In February, 1702, Durand Fage was at an assembly, carrying arms. The prophetess Marguerite Bolle, aged twenty-three, fell into an ecstasy, and announced that the sword of Durand would smite the enemies of the truth hip and thigh. Later on the great prophets of the mountains, Abraham Mazel, Solomon Couderc, and Pierre Séguier, received similar revelations.

The Abbé du Chayla, archpriest and inspector of missions in the Cevennes, had a house in which he sometimes dwelt at Pont-de-Montvert. He had been a missionary in China, and had there suffered martyrdom, was left for dead, and brought back to life by the charity of a poor Chinese. One Massys, a muleteer, was guiding a party of fugitives who were escaping to Geneva, and on him, with his convoy, consisting mostly of women dressed as men, Du Chayla laid his hands. He was a cruel man; he plucked out the beards and eyebrows with pincers, he put live coals into the hands of his victims and then forced them to clench their fists. Sometimes he surrounded their fingers with cotton steeped in oil and set fire to it.

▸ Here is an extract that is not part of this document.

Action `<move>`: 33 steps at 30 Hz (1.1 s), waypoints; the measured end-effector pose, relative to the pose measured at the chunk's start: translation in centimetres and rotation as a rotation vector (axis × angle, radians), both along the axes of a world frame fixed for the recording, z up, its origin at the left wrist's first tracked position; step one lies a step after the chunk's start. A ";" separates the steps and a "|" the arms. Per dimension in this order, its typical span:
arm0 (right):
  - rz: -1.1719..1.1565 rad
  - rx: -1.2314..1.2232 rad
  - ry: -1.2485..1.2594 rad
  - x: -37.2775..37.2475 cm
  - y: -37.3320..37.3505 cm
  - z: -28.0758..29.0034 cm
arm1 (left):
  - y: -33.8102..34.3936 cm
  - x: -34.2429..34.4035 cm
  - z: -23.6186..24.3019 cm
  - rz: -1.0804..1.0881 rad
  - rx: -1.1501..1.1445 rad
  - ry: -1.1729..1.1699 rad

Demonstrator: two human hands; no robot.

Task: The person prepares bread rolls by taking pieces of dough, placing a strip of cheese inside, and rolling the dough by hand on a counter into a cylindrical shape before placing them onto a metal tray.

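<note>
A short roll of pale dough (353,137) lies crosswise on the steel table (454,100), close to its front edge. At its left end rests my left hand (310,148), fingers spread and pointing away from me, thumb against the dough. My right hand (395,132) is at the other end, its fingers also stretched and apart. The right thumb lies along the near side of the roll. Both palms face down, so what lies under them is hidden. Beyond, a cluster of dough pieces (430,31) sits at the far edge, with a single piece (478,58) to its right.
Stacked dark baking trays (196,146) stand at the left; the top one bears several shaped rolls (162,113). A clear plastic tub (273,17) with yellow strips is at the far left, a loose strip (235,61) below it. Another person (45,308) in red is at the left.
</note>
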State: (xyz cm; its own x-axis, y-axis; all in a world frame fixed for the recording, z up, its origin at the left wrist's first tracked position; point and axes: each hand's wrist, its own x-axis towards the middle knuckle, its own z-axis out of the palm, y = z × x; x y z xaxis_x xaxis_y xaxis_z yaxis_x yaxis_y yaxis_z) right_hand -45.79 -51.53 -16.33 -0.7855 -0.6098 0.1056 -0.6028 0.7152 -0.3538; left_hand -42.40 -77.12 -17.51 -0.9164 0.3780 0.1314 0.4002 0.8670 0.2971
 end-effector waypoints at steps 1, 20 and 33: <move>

On the Sunday following the capture of the convoy there was a gathering of the Protestants in the woods of Altefage, on Mount Bougès, when Séguier fell into ecstasy and prophesied. He was a wool-carder, tall, black-faced, and toothless, but a man full of energy and self-confidence. He declared that the Spirit announced that arms must be taken, the prisoners at Pont-de-Montvert delivered, and the priest of Moloch destroyed.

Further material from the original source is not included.